If you don't care about retaining all the history of one of the repositories, you can just create a new directory under one project's repository, then import the other.
If you care about retaining the history of both, then you can use 'svnadmin dump' to dump one repository, and 'svnadmin load' to load it into the other repository. The revision numbers will be off, but you'll still have the history.
The above quote is from the Subversion FAQ at Tigris.org. After reading it, one might get the impression that merging two SVN repositories is a trivial process. Of course that largely depends on your situation, but it is usually not as streamlined as the above quoted text implies. In this post I will try to detail how I was able to achieve that.
Due to certain circumstances we had to temporarily stop using the public Ra-Ajax SVN repository at Google Code and continue the development of Ra-Ajax using a private repository at our server. Now that these circumstances are gone, we wanted to merge all revisions from the repository at our server back to the Google Code repository so that we don’t lose any history of changes and can resume development using the Google Code repository.
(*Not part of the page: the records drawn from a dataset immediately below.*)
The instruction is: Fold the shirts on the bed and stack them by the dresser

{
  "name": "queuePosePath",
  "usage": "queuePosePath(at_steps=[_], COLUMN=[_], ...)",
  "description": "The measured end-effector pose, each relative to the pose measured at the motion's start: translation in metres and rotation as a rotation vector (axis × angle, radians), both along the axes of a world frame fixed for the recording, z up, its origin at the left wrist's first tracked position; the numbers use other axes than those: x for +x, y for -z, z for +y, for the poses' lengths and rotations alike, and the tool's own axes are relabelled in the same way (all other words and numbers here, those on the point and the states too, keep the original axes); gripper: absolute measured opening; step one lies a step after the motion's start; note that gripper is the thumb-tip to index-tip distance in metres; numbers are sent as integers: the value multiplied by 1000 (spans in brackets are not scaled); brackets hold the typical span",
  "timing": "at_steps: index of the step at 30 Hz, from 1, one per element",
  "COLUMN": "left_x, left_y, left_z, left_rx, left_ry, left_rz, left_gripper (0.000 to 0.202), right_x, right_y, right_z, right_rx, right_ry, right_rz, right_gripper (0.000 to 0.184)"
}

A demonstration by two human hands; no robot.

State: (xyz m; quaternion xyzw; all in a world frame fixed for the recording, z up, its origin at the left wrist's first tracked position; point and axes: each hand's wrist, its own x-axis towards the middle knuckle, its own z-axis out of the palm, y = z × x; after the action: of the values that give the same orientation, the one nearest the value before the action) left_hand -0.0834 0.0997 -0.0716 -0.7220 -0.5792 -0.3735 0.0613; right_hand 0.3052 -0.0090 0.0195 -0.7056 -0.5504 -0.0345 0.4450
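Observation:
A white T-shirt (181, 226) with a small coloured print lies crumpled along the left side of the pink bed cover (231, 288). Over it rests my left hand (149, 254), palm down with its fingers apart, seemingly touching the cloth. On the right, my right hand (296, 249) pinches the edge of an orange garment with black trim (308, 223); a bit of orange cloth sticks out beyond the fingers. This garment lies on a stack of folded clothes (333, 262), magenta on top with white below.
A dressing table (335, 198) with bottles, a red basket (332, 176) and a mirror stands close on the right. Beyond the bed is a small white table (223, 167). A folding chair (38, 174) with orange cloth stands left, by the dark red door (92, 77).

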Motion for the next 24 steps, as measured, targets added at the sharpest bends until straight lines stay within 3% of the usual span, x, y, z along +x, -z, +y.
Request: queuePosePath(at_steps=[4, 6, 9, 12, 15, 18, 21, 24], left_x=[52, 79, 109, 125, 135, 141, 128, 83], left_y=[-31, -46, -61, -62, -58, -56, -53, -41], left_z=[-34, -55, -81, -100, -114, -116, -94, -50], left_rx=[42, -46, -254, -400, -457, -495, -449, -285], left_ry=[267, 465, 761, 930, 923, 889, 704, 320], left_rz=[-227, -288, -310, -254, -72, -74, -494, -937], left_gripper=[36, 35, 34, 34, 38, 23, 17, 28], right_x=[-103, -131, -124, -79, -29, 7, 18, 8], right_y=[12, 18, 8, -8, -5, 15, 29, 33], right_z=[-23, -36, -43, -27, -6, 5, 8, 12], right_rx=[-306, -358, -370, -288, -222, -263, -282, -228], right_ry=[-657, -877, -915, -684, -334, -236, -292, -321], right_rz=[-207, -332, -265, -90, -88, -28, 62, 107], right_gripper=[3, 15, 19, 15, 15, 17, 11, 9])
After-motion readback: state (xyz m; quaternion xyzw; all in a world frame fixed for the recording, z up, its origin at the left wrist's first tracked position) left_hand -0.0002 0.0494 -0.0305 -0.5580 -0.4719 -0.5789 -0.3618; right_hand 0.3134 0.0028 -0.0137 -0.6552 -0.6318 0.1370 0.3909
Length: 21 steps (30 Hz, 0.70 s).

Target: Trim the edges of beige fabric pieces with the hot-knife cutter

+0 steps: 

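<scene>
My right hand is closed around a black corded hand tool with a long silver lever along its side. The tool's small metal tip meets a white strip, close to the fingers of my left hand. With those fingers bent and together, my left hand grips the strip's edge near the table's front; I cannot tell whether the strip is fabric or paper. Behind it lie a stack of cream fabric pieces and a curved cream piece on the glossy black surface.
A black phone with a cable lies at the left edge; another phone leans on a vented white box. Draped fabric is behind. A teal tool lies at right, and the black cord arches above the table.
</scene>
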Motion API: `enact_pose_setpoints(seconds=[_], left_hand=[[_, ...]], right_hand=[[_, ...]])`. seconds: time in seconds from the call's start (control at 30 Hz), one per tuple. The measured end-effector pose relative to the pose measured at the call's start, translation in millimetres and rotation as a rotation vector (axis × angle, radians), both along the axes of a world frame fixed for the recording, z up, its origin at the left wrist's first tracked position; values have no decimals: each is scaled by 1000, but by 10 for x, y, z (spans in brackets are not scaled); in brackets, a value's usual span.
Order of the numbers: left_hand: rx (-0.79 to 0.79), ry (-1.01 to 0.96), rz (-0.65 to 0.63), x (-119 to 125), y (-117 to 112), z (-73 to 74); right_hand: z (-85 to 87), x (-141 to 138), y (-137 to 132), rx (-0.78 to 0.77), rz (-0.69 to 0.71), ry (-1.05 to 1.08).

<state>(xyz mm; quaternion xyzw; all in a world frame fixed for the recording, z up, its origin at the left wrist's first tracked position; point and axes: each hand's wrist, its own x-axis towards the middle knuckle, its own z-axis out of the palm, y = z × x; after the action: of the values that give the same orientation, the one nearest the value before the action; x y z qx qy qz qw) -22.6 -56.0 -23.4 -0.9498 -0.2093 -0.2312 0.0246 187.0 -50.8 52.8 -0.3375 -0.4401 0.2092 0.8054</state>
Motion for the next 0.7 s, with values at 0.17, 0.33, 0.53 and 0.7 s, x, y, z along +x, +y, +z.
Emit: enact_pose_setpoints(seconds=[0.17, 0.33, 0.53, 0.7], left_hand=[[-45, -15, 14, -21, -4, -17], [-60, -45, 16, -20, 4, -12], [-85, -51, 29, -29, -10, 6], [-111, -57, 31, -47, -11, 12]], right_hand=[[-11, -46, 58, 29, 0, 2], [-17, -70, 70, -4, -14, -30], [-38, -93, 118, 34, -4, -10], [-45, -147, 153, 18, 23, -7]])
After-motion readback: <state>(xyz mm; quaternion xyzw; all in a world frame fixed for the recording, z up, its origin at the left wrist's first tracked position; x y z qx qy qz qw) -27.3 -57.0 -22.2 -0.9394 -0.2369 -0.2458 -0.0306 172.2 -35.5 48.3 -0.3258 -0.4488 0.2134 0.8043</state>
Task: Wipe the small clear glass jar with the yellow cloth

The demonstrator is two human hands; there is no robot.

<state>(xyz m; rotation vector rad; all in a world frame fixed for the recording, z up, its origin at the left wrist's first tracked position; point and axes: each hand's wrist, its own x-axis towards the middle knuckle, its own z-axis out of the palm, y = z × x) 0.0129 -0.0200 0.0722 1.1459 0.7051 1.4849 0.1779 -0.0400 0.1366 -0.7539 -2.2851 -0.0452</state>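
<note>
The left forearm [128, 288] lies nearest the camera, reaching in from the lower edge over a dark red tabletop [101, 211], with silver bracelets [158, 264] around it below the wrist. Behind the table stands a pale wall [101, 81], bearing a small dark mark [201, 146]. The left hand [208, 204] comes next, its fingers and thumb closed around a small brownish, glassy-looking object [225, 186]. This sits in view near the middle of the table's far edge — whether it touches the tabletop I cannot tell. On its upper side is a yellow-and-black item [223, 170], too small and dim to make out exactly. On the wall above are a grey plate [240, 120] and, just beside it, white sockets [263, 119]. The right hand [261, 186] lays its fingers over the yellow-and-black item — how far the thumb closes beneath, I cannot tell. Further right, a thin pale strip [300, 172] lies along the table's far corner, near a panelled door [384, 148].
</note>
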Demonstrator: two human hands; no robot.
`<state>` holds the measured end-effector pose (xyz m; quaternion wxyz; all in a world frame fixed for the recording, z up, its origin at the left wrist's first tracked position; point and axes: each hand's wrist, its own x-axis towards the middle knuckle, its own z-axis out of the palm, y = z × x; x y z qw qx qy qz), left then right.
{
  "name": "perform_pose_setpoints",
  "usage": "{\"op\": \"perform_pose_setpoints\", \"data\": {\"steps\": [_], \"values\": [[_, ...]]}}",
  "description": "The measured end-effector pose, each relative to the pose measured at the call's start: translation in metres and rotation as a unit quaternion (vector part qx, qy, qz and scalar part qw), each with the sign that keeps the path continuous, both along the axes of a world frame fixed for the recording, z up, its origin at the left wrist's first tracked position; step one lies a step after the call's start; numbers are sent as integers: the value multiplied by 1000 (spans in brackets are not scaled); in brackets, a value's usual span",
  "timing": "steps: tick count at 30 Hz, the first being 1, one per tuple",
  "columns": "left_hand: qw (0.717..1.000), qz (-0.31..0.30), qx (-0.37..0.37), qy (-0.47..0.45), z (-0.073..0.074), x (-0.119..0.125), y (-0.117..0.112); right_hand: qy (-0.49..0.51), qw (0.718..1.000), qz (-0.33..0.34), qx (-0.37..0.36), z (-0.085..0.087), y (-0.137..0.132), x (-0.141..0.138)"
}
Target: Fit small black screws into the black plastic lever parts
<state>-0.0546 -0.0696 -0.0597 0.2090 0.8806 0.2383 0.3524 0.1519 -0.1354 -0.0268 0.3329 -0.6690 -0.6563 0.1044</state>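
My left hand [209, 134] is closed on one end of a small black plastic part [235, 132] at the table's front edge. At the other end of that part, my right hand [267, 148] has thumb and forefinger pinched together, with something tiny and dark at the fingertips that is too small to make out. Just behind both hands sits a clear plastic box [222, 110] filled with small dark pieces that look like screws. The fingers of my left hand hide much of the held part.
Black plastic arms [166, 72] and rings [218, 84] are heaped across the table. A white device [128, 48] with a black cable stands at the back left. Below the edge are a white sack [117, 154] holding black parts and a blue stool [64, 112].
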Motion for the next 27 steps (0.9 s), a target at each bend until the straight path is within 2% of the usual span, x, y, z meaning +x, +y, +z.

The only tool I needed to do this is VisualSVN Server. It is a Subversion server for Windows that includes all the subversion binaries we need. It also has an MMC snap-in that allows you to manage your SVN repositories in a nice visual way:
It would be convenient after installing VisualSVN Server to add its bin folder to the PATH environment variable; since we will be using several of the utilities there from the command line.
Since we wanted to retain all history of both repositories, following the advice of the Subversion FAQ was the initial plan. However, using ‘svnadmin dump’ and ‘svnadmin load’ means that you must have access to the servers that host both repositories. The reason for this is that the two commands expect a path to the repository and not a URL. This is of course possible with the repository that we want to dump which is the private repository at our server but it can’t be done, as far as I know, with the other repository at Google Code which we want to load the dumped repository into.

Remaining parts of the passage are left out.